Exercise details:
Give back every record word for word, but keep the pictures out.

━━━━━ Exercise data ━━━━━

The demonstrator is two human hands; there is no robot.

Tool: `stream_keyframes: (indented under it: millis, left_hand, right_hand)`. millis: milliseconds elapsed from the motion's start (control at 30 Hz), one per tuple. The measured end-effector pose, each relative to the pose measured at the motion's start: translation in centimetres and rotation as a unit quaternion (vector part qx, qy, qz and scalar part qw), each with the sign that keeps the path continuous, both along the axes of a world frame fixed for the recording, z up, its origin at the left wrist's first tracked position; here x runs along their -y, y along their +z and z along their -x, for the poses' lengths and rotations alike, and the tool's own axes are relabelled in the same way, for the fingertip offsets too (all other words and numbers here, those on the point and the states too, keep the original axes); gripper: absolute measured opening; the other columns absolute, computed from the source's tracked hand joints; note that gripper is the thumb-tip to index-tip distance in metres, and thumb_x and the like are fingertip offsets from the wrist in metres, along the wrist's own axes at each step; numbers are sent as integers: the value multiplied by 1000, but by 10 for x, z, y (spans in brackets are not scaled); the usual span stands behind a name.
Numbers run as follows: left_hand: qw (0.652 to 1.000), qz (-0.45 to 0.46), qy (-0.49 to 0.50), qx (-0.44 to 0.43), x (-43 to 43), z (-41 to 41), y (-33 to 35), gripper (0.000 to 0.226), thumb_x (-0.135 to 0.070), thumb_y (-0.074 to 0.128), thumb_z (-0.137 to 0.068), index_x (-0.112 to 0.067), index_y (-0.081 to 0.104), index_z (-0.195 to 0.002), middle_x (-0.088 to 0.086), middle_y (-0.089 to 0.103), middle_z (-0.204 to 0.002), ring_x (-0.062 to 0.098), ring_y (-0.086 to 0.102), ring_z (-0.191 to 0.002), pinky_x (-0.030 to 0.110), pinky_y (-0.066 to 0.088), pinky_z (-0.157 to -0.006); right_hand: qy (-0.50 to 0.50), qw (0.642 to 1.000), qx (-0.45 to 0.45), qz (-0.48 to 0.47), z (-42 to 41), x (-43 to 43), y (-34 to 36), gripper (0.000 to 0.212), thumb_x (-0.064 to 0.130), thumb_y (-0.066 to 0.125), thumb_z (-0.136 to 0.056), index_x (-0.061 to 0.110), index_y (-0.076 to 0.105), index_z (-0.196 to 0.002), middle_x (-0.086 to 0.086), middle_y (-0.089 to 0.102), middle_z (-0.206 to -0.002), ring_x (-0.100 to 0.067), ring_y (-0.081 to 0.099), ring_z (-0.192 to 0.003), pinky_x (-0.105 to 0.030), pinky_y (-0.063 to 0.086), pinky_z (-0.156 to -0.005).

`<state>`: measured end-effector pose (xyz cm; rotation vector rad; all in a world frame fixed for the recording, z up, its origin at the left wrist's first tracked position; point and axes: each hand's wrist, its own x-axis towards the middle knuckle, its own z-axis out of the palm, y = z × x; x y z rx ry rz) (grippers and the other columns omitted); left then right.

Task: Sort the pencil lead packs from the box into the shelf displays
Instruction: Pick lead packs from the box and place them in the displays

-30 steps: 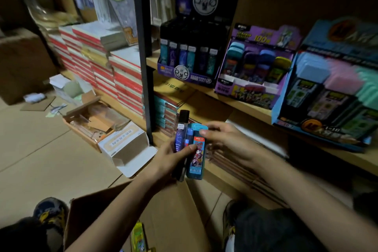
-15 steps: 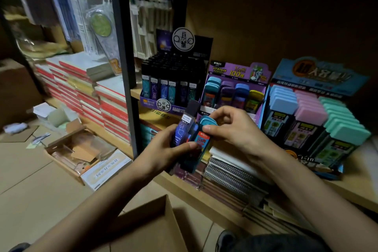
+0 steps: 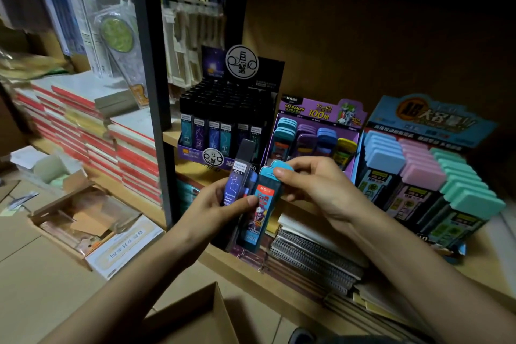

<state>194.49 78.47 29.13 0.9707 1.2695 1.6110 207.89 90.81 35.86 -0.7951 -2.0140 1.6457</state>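
Your left hand [image 3: 220, 209] gripped a small fan of lead packs, thumb pressed across their fronts: a dark constellation pack [image 3: 237, 176] at 11 o'clock and a blue cartoon pack [image 3: 262, 212] just beside it. Your right hand [image 3: 315, 190] pinched the blue pack's light-blue cap [image 3: 282, 166] between thumb and curled fingers.

The packs hung in front of the shelf edge [image 3: 251, 262], apart from every display. At 12 o'clock stood the black constellation display [image 3: 223, 120], its rows packed tight. The purple display [image 3: 315, 131] sat at 1 o'clock, with a gap in its front row. The pastel-capped display [image 3: 418, 176] was at 3 o'clock. The black upright post [image 3: 150, 92] bounded your left at 10 o'clock. Spiral notebooks [image 3: 312, 254] lay under your right wrist, and the cardboard box [image 3: 195, 315] was at 6 o'clock.
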Motion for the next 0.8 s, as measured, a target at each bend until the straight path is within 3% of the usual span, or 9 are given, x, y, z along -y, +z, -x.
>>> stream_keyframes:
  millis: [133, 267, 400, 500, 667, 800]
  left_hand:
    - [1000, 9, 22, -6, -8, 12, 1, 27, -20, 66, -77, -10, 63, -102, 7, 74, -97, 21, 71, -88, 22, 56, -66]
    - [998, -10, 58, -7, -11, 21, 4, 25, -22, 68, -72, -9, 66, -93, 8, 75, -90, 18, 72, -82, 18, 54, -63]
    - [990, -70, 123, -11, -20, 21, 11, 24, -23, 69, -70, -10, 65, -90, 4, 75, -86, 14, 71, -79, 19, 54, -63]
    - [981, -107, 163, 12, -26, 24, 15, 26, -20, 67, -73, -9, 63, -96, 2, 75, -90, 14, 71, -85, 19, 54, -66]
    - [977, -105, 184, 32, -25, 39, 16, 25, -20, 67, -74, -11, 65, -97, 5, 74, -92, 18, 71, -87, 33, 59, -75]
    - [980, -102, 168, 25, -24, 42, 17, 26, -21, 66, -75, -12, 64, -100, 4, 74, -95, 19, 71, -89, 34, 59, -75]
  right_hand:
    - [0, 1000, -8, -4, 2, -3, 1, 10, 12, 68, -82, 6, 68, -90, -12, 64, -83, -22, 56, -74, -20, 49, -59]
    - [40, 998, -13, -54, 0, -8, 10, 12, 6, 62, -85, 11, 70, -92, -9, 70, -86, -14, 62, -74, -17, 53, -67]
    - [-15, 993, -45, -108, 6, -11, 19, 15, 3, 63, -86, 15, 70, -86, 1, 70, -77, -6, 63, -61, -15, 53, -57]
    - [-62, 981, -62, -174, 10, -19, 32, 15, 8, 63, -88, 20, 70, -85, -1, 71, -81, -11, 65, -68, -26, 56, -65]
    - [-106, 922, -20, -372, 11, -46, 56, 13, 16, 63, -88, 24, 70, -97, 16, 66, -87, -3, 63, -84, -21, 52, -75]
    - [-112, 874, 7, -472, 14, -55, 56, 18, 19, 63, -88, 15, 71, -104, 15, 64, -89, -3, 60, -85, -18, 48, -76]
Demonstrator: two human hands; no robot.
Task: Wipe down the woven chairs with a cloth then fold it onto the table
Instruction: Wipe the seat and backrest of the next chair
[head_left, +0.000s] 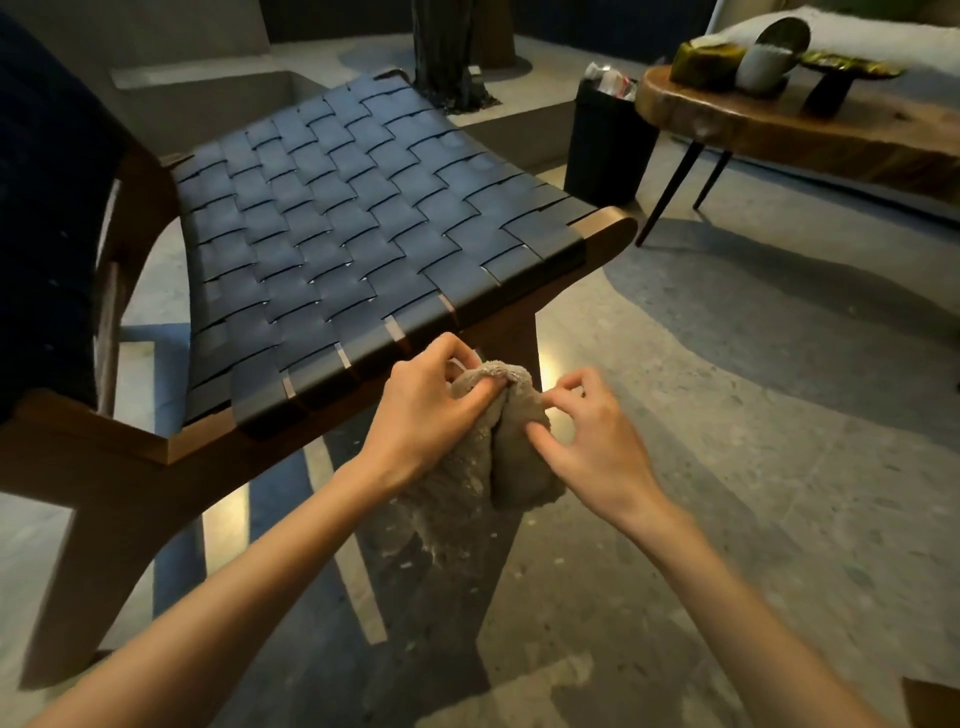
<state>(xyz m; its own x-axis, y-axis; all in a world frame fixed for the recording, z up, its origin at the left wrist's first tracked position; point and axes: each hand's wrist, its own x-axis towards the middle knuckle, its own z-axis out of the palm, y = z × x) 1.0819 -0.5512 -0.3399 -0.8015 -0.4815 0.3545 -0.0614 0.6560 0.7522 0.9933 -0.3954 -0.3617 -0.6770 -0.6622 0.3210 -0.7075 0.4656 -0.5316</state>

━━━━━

Answer space:
The demonstrator is two human hands; there is no robot.

Tool: `stream_keyframes: (indented under it: millis, left_hand, right_hand)`. millis: milliseconds elapsed from the motion's start (control at 30 Hz), one per tuple. The measured end-effector pose, each relative to the pose measured at the motion's start: translation in centimetres and rotation as a unit quaternion (vector part qx, qy, qz and scalar part qw), each with the sign that keeps the path continuous, both along the axes of a world frame fixed for the recording, z up, its origin at the left wrist's first tracked position; here x runs along their -y, y along their +z and z along their -x, for the poses' lengths and rotations alike, and the tool's own axes are relabelled in the same way, for the fingertip offsets too (all other words and numbers here, those on the point and the states too, keep the original axes); gripper: absolute measured opening; the other columns absolute, computed from the source's tracked hand joints; note that gripper is the thumb-tip to index-tip distance in metres, and thumb_x and the like are fingertip offsets from the wrist in metres, along the wrist's own axes at each step; numbers are sent as integers: the value multiplied by 1000, but by 10 for x, z, y (spans in brackets are not scaled); the usual span stands behind a name.
Numbers run as follows: left_hand: qw (0.652 to 1.000), qz (-0.45 to 0.46), qy (-0.49 to 0.50), qx (-0.44 to 0.43), x (-43 to 43), z (-41 to 41), y (-33 to 35), gripper (0.000 to 0.226), thumb_x (-0.135 to 0.070), thumb_y (-0.074 to 0.128), thumb_z (-0.137 to 0.068), index_x (-0.112 to 0.067), index_y (-0.081 to 0.104), index_z (-0.195 to 0.002), middle_x (-0.088 to 0.086), middle_y (-0.089 to 0.103), middle_z (-0.204 to 0.002), ring_x (-0.062 to 0.098), ring_y (-0.086 to 0.102), ring_z (-0.191 to 0.002), pinky_x (-0.030 to 0.110), pinky_y (-0.066 to 0.088), pinky_z (-0.157 to -0.006); right_hand: qy (-0.50 to 0.50), qw (0.642 to 1.000), qx (-0.45 to 0.45), qz (-0.48 to 0.47), z (-42 to 41), x (-43 to 43), y (-34 to 36), gripper (0.000 to 0.212), thumb_x (-0.064 to 0.130), thumb_y (-0.066 to 0.125), thumb_z (-0.136 to 0.056), index_x (-0.061 to 0.110), index_y (-0.076 to 0.105), index_z (-0.196 to 0.002), middle_x (-0.086 to 0.086), middle_y (-0.089 to 0.102), middle_z (-0.206 to -0.002), ring_x (-0.100 to 0.067), ring_y (-0.081 to 0.099), ring_z (-0.192 to 0.003), pinky_x (-0.105 to 0.030), pinky_y (-0.063 to 0.086), pinky_z (-0.156 to -0.005).

`<state>`: measured end-effector pose (xyz cm; rotation vector rad; all in a world frame fixed for the recording, z up, its origin at the left wrist's first tracked position; point and axes: each hand's wrist, its own x-axis towards the middle knuckle, its own z-axis out of the palm, y = z × x; x y z rx ry rz) (grippers and the other columns omitted); left then right.

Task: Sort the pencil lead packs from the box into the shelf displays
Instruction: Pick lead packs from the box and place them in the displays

-30 steps: 
-15 steps: 
+0 steps: 

<state>194.49 78.47 29.13 0.9707 1.2695 1.6110 207.89 90.81 35.86 -0.7951 -2.0140 1.6457</state>
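Your left hand [image 3: 220, 209] gripped a small fan of lead packs, thumb pressed across their fronts: a dark constellation pack [image 3: 237, 176] at 11 o'clock and a blue cartoon pack [image 3: 262, 212] just beside it. Your right hand [image 3: 315, 190] pinched the blue pack's light-blue cap [image 3: 282, 166] between thumb and curled fingers.

The packs hung in front of the shelf edge [image 3: 251, 262], apart from every display. At 12 o'clock stood the black constellation display [image 3: 223, 120], its rows packed tight. The purple display [image 3: 315, 131] sat at 1 o'clock, with a gap in its front row. The pastel-capped display [image 3: 418, 176] was at 3 o'clock. The black upright post [image 3: 150, 92] bounded your left at 10 o'clock. Spiral notebooks [image 3: 312, 254] lay under your right wrist, and the cardboard box [image 3: 195, 315] was at 6 o'clock.
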Motion for the next 0.8 s, as measured, a target at each bend until the straight path is within 3% of the usual span, or 9 are given, x, y, z along -y, +z, -x.
>>> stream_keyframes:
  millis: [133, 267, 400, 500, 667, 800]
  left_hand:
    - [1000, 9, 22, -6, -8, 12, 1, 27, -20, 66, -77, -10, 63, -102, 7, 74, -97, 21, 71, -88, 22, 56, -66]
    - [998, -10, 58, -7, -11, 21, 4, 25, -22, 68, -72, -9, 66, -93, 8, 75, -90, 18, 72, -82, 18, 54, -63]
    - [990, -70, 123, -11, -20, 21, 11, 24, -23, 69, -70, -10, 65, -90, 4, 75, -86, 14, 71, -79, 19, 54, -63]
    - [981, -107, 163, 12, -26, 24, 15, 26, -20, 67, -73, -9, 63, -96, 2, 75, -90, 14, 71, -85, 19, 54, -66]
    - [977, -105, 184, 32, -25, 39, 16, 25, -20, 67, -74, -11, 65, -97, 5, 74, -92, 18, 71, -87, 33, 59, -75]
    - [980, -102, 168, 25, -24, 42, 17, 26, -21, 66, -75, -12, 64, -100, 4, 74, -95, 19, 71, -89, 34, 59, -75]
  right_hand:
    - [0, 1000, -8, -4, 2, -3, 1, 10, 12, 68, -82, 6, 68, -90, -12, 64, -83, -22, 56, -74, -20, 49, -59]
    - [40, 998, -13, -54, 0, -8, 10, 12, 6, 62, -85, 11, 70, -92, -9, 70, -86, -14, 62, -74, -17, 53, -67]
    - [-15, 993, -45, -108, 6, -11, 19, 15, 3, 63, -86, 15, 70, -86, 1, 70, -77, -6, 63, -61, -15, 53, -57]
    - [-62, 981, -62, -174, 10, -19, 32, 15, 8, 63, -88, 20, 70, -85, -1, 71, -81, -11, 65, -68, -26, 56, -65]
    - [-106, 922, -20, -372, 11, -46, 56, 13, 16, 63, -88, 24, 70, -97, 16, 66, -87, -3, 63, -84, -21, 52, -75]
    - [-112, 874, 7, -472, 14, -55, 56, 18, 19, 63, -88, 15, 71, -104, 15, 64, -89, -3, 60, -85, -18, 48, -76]
Demonstrator: two human hands; no robot.
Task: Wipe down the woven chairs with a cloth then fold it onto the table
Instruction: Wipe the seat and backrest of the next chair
[head_left, +0.000s] 
<state>(xyz m; its own x-axis, y-axis; all in a world frame fixed for the recording, z up, its origin at the left wrist's first tracked position; point and axes: each hand's wrist, its own x-axis towards the middle knuckle, its own z-axis out of the palm, y = z × x) 1.0819 -0.5512 -0.3399 -0.8015 -0.4815 0.3545 -0.0614 0.6560 0.7522 0.9933 -0.3954 -0.3617 -0.6770 -0.6622 0.3210 -0.7075 0.4656 -0.5316</state>

No further output is expected here.